EXERCISE AIM: The listing below is to be reproduced in full, exactly as given.

━━━━━━━━━━

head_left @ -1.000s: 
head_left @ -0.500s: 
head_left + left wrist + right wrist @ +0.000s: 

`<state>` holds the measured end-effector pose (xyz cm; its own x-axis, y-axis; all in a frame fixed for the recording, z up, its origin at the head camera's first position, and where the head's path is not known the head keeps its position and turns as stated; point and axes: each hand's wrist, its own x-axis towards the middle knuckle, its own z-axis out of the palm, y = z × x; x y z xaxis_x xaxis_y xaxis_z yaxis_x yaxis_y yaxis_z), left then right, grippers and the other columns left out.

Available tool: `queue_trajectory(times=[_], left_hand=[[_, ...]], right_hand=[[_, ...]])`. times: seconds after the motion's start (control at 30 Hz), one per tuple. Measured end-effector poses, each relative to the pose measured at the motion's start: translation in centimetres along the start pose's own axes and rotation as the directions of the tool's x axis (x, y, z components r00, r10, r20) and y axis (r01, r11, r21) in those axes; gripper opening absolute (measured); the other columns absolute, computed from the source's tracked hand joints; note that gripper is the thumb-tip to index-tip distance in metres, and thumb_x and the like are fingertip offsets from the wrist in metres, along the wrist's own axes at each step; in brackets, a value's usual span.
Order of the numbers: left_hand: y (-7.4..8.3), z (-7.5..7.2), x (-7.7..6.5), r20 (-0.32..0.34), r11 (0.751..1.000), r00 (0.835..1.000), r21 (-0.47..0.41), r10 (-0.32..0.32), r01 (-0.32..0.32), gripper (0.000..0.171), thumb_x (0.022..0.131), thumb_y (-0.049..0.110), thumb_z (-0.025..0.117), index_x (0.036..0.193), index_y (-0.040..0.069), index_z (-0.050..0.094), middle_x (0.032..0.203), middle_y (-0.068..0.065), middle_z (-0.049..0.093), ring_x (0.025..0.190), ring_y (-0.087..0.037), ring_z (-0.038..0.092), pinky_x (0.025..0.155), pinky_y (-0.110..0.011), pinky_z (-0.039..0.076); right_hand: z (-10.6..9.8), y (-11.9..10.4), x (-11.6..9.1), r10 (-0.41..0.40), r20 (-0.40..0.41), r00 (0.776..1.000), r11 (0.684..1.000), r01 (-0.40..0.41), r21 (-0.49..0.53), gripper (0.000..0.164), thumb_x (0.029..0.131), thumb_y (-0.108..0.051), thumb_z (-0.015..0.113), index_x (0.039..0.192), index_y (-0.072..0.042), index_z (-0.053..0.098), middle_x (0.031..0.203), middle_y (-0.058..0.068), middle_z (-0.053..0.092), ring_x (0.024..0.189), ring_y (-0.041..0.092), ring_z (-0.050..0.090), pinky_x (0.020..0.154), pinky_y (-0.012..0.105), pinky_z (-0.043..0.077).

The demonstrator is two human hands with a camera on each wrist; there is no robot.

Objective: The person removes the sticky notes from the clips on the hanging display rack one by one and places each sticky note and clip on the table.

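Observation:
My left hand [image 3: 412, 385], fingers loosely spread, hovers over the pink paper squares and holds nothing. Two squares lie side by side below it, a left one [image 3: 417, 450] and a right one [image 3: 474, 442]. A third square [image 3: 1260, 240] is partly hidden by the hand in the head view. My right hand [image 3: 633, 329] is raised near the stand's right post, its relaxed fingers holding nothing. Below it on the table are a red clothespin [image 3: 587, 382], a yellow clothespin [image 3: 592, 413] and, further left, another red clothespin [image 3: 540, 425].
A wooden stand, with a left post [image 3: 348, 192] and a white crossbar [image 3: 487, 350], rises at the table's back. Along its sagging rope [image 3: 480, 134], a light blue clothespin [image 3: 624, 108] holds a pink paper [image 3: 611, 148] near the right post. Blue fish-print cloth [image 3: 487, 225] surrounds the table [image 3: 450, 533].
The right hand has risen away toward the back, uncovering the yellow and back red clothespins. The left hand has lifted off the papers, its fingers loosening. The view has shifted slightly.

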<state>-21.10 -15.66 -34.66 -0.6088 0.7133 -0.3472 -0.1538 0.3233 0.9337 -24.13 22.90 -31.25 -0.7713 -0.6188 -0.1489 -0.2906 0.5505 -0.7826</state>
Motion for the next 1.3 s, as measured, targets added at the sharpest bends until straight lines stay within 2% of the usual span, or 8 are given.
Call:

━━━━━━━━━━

YOUR SOLUTION:
head_left @ -1.000s: 
head_left @ -0.500s: 
head_left + left wrist + right wrist @ +0.000s: 

`<state>` holds the measured end-effector pose (xyz cm; its own x-axis, y-axis; all in a frame fixed for the recording, z up, its origin at the head camera's first position, and where the head's path is not known the head keeps its position and turns as stated; point and axes: each hand's wrist, its own x-axis towards the middle knuckle, its own z-axis out of the palm, y = z × x; x y z xaxis_x xaxis_y xaxis_z yaxis_x yaxis_y yaxis_z), left then right, grippers and the other columns left out.

Available tool: `queue_trajectory(times=[_], left_hand=[[_, ...]], right_hand=[[_, ...]])`. times: seconds after the motion's start (control at 30 Hz), one per tuple. Measured end-effector poses, each relative to the pose measured at the motion's start: translation in centimetres along the start pose's own axes and rotation as the directions of the tool's x axis (x, y, z components r00, r10, r20) and y axis (r01, r11, r21) in those axes; gripper opening absolute (measured); the other columns absolute, computed from the source's tracked hand joints; note that gripper is the thumb-tip to index-tip distance in metres, and thumb_x and the like are fingertip offsets from the wrist in metres, along the wrist's own axes at each step; in brackets, a value's usual span.
Order of the numbers: left_hand: y (-7.4..8.3), z (-7.5..7.2), x (-7.7..6.5), r20 (-0.32..0.34), r11 (0.751..1.000), r00 (0.835..1.000), r21 (-0.47..0.41), r10 (-0.32..0.32), r01 (-0.32..0.32), gripper (0.000..0.171), thumb_x (0.022..0.131), thumb_y (-0.049..0.110), thumb_z (-0.025..0.117), index_x (0.036..0.193), index_y (-0.040..0.069), index_z (-0.050..0.094), middle_x (0.032..0.203), middle_y (-0.068..0.065), middle_z (-0.049..0.093), ring_x (0.025..0.190), ring_y (-0.087..0.037), ring_z (-0.038..0.092), pinky_x (0.025..0.155), pinky_y (-0.110..0.011), pinky_z (-0.039..0.076); right_hand: z (-10.6..9.8), y (-11.9..10.4), x (-11.6..9.1), r10 (-0.41..0.40), r20 (-0.40..0.41), r00 (0.776..1.000), r11 (0.684..1.000), r01 (-0.40..0.41), r21 (-0.49..0.53), gripper (0.000..0.164), thumb_x (0.029..0.131), thumb_y (-0.108..0.051), thumb_z (-0.015..0.113), index_x (0.039..0.192), index_y (-0.072..0.042), index_z (-0.053..0.098), middle_x (0.031..0.203), middle_y (-0.058..0.068), middle_z (-0.053..0.092), ring_x (0.024..0.189), ring_y (-0.041..0.092), ring_z (-0.050..0.090), pinky_x (0.020..0.154), pinky_y (-0.012..0.105), pinky_z (-0.043..0.077).

The demonstrator is two human hands with a camera on each wrist; there is no robot.

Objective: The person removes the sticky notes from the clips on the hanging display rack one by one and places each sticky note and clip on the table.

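Observation:
My left hand [image 3: 412, 385], fingers loosely spread, hovers over the pink paper squares and holds nothing. Two squares lie side by side below it, a left one [image 3: 417, 450] and a right one [image 3: 474, 442]. A third square [image 3: 1260, 240] is partly hidden by the hand in the head view. My right hand [image 3: 633, 329] is raised near the stand's right post, its relaxed fingers holding nothing. Below it on the table are a red clothespin [image 3: 587, 382], a yellow clothespin [image 3: 592, 413] and, further left, another red clothespin [image 3: 540, 425].
A wooden stand, with a left post [image 3: 348, 192] and a white crossbar [image 3: 487, 350], rises at the table's back. Along its sagging rope [image 3: 480, 134], a light blue clothespin [image 3: 624, 108] holds a pink paper [image 3: 611, 148] near the right post. Blue fish-print cloth [image 3: 487, 225] surrounds the table [image 3: 450, 533].
The right hand has risen away toward the back, uncovering the yellow and back red clothespins. The left hand has lifted off the papers, its fingers loosening. The view has shifted slightly.
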
<state>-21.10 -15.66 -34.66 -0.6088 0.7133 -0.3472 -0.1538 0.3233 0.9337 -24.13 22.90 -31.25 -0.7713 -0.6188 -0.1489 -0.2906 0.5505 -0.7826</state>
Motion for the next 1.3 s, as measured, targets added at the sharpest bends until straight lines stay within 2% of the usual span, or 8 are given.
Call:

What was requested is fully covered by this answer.